Predicting the price of Airbnb listings is a pretty standard project for most people in the stats / data science / ML space. I mean, the data is fairly comprehensive and large and is easily publicly accessible. So what makes this project any different?

I wanted to try looking at this pretty standard problem through a completely different lens. After taking STATS C173/273 at UCLA (one class btw it’s just cross-listed so the designation is odd) I learned about kriging and spatial prediction and testing techniques. Specifically, accounting for spatial autocorrelation in a variable for predicting new values of the same value.

Generally, this is applied to more natural phenomena, like weather events, that are easily designated as geostatistical events. However, I thought it would make sense to consider Airbnb listing themselves a form of geostatistical data. After all, prices vary by neighborhood and location is a prime determinant of listing price. With that in mind, I decided to see for myself if this was a valid way of price prediction.

Note: All the data used in this report is from the 14 December 2024 report of Airbnb data from https://insideairbnb.com/get-the-data/.
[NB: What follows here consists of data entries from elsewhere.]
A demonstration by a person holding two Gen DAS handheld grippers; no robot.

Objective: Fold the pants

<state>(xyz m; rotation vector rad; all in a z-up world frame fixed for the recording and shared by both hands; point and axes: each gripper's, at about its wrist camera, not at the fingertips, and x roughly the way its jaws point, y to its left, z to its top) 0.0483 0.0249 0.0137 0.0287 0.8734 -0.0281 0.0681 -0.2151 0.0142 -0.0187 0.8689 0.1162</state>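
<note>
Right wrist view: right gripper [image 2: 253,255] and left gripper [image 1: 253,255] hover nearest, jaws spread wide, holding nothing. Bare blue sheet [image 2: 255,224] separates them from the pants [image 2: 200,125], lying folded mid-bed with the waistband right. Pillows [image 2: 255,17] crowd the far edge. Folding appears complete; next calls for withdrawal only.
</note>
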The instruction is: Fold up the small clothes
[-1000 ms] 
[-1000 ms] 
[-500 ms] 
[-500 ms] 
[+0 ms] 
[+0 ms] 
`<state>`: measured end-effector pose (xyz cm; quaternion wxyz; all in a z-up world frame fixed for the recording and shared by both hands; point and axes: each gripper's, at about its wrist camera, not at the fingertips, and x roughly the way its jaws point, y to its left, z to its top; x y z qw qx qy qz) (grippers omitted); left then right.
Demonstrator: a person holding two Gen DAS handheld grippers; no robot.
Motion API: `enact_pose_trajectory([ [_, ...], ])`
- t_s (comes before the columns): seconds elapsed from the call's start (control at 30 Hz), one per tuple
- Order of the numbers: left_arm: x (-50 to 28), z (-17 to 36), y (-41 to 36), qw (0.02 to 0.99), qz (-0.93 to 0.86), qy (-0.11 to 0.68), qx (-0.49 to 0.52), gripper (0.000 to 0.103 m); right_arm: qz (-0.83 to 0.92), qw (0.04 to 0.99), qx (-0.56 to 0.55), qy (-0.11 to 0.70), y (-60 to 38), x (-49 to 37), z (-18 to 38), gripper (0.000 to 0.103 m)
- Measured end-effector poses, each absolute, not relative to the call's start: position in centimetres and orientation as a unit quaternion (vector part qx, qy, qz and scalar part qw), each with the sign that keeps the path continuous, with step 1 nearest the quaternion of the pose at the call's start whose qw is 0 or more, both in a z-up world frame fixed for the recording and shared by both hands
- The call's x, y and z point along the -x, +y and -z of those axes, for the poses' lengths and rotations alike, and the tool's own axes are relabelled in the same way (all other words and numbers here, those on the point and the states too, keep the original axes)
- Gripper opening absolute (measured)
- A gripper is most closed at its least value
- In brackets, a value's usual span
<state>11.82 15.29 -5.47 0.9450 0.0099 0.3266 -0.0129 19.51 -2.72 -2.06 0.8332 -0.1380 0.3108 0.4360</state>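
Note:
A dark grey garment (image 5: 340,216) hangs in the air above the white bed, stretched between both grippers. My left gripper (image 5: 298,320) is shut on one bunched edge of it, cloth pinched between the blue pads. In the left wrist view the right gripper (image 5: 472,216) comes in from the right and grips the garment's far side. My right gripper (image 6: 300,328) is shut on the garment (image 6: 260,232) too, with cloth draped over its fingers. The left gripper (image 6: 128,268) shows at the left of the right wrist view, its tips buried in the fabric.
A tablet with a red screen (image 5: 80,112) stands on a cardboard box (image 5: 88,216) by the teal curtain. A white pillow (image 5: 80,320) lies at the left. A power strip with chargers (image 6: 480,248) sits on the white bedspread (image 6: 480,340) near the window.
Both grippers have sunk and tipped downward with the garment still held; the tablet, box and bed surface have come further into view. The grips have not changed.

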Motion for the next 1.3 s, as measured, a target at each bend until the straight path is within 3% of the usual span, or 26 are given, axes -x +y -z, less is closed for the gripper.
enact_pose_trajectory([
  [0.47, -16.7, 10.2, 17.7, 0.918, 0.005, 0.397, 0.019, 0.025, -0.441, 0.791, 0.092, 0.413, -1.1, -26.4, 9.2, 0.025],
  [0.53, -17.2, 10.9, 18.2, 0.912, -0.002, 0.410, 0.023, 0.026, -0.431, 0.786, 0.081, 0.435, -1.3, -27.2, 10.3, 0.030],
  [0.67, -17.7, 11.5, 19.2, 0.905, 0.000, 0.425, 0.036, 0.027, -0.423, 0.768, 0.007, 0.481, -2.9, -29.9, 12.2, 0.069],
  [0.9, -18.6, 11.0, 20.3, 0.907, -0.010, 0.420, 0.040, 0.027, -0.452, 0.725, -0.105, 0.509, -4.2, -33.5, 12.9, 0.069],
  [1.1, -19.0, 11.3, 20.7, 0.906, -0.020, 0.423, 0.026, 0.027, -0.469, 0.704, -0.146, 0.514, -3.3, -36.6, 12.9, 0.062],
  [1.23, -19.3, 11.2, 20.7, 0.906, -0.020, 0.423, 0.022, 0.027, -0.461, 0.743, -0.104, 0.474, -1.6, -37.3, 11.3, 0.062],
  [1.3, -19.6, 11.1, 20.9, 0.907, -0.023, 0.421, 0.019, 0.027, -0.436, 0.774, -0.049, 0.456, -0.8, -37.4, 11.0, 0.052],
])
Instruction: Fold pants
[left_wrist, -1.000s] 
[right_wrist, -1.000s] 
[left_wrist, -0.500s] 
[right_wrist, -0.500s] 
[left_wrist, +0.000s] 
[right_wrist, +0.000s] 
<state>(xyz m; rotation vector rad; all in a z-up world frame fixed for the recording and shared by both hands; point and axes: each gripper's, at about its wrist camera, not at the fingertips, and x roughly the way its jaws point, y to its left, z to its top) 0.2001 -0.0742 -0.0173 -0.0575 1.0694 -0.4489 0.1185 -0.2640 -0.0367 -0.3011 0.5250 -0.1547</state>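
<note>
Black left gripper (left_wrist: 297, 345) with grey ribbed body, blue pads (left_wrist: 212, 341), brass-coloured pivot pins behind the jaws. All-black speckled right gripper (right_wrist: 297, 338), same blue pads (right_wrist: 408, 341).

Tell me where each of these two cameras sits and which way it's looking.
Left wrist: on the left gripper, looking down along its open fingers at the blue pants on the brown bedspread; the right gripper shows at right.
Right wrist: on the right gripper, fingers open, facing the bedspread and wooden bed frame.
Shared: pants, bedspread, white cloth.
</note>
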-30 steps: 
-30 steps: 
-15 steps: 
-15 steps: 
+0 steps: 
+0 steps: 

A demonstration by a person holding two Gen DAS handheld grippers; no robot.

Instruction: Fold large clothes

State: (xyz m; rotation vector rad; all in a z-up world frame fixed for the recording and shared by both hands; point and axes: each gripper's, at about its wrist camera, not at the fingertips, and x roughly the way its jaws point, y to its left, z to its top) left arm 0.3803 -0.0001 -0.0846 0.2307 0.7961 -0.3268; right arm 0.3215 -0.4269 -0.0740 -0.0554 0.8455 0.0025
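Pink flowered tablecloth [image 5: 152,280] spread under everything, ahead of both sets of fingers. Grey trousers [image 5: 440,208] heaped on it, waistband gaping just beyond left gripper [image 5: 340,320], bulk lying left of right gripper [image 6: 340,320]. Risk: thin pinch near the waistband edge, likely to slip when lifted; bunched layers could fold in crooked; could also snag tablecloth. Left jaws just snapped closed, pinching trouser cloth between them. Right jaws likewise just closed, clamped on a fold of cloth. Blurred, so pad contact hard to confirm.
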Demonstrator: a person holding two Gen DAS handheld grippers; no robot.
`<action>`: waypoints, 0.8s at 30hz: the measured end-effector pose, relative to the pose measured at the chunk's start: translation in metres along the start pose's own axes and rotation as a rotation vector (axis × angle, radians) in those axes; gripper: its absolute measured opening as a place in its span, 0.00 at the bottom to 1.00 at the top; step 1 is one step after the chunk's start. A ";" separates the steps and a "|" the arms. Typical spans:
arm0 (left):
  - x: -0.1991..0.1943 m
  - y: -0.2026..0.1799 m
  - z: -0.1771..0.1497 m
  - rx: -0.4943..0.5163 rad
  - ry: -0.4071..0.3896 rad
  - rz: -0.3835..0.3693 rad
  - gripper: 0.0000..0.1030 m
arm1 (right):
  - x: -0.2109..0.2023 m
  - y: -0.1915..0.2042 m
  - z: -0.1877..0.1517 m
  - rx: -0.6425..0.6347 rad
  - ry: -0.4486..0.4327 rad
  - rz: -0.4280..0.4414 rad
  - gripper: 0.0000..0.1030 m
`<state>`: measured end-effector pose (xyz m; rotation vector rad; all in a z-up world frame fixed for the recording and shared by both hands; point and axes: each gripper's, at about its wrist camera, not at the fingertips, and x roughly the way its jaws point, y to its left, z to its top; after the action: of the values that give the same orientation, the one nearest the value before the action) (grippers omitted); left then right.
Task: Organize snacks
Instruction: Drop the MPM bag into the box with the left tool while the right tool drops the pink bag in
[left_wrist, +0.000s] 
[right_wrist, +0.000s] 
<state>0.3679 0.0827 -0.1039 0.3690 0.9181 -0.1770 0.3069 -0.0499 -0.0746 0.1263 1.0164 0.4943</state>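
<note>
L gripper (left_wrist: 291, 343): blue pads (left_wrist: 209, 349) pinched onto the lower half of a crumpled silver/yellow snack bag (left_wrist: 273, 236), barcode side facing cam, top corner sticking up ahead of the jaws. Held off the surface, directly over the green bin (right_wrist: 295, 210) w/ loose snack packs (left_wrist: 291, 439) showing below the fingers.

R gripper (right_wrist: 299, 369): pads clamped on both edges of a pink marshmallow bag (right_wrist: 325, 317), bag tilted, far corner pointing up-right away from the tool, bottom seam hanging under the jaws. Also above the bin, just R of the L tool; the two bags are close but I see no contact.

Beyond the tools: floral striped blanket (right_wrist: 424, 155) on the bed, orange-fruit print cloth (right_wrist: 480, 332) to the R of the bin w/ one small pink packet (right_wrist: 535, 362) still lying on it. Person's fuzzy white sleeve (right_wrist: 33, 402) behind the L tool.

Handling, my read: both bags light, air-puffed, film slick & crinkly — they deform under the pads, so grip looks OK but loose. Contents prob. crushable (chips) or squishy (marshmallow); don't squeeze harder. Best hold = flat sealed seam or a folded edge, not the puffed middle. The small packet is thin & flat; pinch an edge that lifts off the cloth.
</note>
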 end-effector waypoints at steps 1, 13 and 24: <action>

Before I began my actual code, I wanted to set up my R environment to make it a bit more efficient.

library(doParallel)

Loading required package: foreach

Loading required package: iterators

Loading required package: parallel

ncores <- detectCores()
clus <- makeCluster(ncores - 1)
registerDoParallel(clus)

I then loaded in the libraries I planned to use for this project.

library(tidyverse)

── Attaching core tidyverse packages ──────────────────────── tidyverse 2.0.0 ──
✔ dplyr     1.1.4     ✔ readr     2.1.5
✔ forcats   1.0.0     ✔ stringr   1.5.1
✔ ggplot2   3.5.1     ✔ tibble    3.2.1
✔ lubridate 1.9.4     ✔ tidyr     1.3.1
✔ purrr     1.0.4     
── Conflicts ────────────────────────────────────────── tidyverse_conflicts() ──
✖ purrr::accumulate() masks foreach::accumulate()
✖ dplyr::filter()     masks stats::filter()
✖ dplyr::lag()        masks stats::lag()
✖ purrr::when()       masks foreach::when()
ℹ Use the conflicted package (<http://conflicted.r-lib.org/>) to force all conflicts to become errors

library(maps)


Attaching package: 'maps'

The following object is masked from 'package:purrr':

    map

library(geoR)

--------------------------------------------------------------
 Analysis of Geostatistical Data
 For an Introduction to geoR go to http://www.leg.ufpr.br/geoR
 geoR version 1.9-4 (built on 2024-02-14) is now loaded
--------------------------------------------------------------

library(gstat)
library(sf)

Linking to GEOS 3.12.2, GDAL 3.9.3, PROJ 9.4.1; sf_use_s2() is TRUE

library(gridExtra)


Attaching package: 'gridExtra'

The following object is masked from 'package:dplyr':

    combine

library(kableExtra)


Attaching package: 'kableExtra'

The following object is masked from 'package:dplyr':

    group_rows

Before I started working with the data set, I had to do some modification. I selected the predictors I wanted to consider and made sure that no two listings had the same combination of latitude and longitude. I then dropped any observations with NA values and randomly sampled 1000 observations to create the final data set. After this, I created factors for the appropriate values and fixed some issues via manual inspection.

set.seed(0)

austin_listings <- austin_listings_orig %>%
  select(c(longitude, latitude, property_type, room_type, bathrooms, bedrooms, beds, price)) %>%
  distinct(longitude, latitude, .keep_all = TRUE) %>%
  drop_na() %>%
  sample_n(1000) %>%
  mutate_if(is.character, as.factor)
austin_listings$price <- as.numeric(gsub("[^0-9\\.]", "", austin_listings$price))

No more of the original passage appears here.